An extreme example that requires very little area and energy overhead is the filter introduced by Atoofian and Banisadi. This filter consists of a table of saturating counters at each cache, with one counter for each processor core in the system. On a snoop request to read data, the cache only performs a tag lookup if the counter corresponding to the core that sent the snoop request is saturated, otherwise it speculatively returns a negative reply. If a core incorrectly returns a negative response, either another core will have a copy of the same block and return a positive reply, or the requester will not receive any positive replies and it will re-broadcast its request and force all cores to perform lookups.
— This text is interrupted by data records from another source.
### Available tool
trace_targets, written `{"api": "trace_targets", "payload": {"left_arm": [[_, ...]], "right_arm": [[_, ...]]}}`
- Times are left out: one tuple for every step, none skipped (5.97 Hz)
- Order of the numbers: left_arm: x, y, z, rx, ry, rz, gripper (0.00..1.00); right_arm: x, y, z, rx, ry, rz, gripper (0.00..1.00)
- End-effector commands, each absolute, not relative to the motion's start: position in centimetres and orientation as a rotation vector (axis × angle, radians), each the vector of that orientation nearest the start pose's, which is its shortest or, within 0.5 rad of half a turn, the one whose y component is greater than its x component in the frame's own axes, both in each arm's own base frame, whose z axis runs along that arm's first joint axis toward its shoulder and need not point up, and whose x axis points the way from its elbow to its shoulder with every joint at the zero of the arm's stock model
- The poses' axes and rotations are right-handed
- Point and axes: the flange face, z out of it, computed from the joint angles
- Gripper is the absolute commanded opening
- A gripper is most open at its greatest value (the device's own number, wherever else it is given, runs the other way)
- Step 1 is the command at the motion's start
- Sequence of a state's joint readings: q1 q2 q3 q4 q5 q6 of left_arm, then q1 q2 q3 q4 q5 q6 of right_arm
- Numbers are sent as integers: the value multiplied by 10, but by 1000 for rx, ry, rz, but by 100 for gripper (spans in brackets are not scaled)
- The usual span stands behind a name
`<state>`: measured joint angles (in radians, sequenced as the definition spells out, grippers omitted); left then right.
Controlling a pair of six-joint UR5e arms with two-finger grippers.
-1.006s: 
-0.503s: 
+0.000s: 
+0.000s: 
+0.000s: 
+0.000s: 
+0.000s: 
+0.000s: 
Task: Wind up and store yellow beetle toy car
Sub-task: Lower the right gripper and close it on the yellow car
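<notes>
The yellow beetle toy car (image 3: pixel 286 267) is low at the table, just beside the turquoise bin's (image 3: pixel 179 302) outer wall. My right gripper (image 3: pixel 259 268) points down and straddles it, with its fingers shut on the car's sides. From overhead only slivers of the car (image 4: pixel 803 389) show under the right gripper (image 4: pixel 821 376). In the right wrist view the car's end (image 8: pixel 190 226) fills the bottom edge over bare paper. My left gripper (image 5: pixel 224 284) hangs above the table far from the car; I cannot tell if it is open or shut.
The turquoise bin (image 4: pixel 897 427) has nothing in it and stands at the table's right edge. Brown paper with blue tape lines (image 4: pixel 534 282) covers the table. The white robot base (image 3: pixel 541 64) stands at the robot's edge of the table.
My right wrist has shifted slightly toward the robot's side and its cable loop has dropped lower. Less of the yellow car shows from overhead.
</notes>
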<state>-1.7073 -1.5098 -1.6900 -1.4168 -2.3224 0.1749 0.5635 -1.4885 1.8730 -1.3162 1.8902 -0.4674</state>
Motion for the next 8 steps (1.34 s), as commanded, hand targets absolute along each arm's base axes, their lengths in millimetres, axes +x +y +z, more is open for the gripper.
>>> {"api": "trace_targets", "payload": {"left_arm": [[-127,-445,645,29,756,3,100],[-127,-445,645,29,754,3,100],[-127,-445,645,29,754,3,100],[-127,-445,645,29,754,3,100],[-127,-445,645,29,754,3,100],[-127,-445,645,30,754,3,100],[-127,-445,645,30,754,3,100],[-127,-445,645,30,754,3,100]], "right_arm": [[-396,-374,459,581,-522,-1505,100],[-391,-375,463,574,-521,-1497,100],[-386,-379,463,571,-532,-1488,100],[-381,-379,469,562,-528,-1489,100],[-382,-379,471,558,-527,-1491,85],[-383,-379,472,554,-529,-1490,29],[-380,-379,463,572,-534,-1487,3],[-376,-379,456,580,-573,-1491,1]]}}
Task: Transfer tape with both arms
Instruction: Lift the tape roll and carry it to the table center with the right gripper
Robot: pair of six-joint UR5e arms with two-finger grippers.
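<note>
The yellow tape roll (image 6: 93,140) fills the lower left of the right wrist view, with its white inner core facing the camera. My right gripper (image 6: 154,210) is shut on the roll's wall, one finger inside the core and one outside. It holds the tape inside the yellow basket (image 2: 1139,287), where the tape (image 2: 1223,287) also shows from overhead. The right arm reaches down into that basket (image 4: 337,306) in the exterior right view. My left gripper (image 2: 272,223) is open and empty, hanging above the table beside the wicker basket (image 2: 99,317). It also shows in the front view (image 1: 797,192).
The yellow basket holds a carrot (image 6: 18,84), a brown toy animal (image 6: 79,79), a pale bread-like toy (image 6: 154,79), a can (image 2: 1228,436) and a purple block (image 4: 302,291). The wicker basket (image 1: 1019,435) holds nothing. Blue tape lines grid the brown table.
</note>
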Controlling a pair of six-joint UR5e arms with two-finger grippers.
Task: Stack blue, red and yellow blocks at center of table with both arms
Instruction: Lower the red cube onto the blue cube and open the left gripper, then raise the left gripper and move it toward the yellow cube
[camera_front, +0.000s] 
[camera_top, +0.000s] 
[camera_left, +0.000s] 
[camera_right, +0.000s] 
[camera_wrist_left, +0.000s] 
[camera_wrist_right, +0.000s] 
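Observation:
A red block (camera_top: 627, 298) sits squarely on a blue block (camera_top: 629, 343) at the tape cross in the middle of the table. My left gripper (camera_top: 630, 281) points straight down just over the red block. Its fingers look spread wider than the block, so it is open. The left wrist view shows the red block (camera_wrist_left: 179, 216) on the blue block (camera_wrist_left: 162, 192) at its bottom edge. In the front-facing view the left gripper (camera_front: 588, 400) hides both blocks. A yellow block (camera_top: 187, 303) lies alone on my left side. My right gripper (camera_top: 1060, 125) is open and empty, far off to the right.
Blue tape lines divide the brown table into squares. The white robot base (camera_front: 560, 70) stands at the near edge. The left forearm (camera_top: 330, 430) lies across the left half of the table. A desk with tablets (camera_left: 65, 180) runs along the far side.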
A saturating counter is incremented when a cache supplies data in response to a snoop request from the coresponding core, and it is reset to zero when a snoop request from the coresponding core fails to find the data in the cache. This snoop filter requires very little on-chip area and consumes very little energy, and for some workloads that exhibit high levels of supplier locality, such as SPLASH-2, this filter works very well. However, for workloads that do not exhibit supplier locality, the need to re-broadcast snoops when a snoop is filtered incorrectly can result in significant performance losses.

E. Atoofian and A. Baniasadi, “Using Supplier Locality in Power-Aware Interconnects and Caches in Chip Multiprocessors”, Journal of Systems Architecture, vol. 54, no. 5, pp. 507-518, October 2007.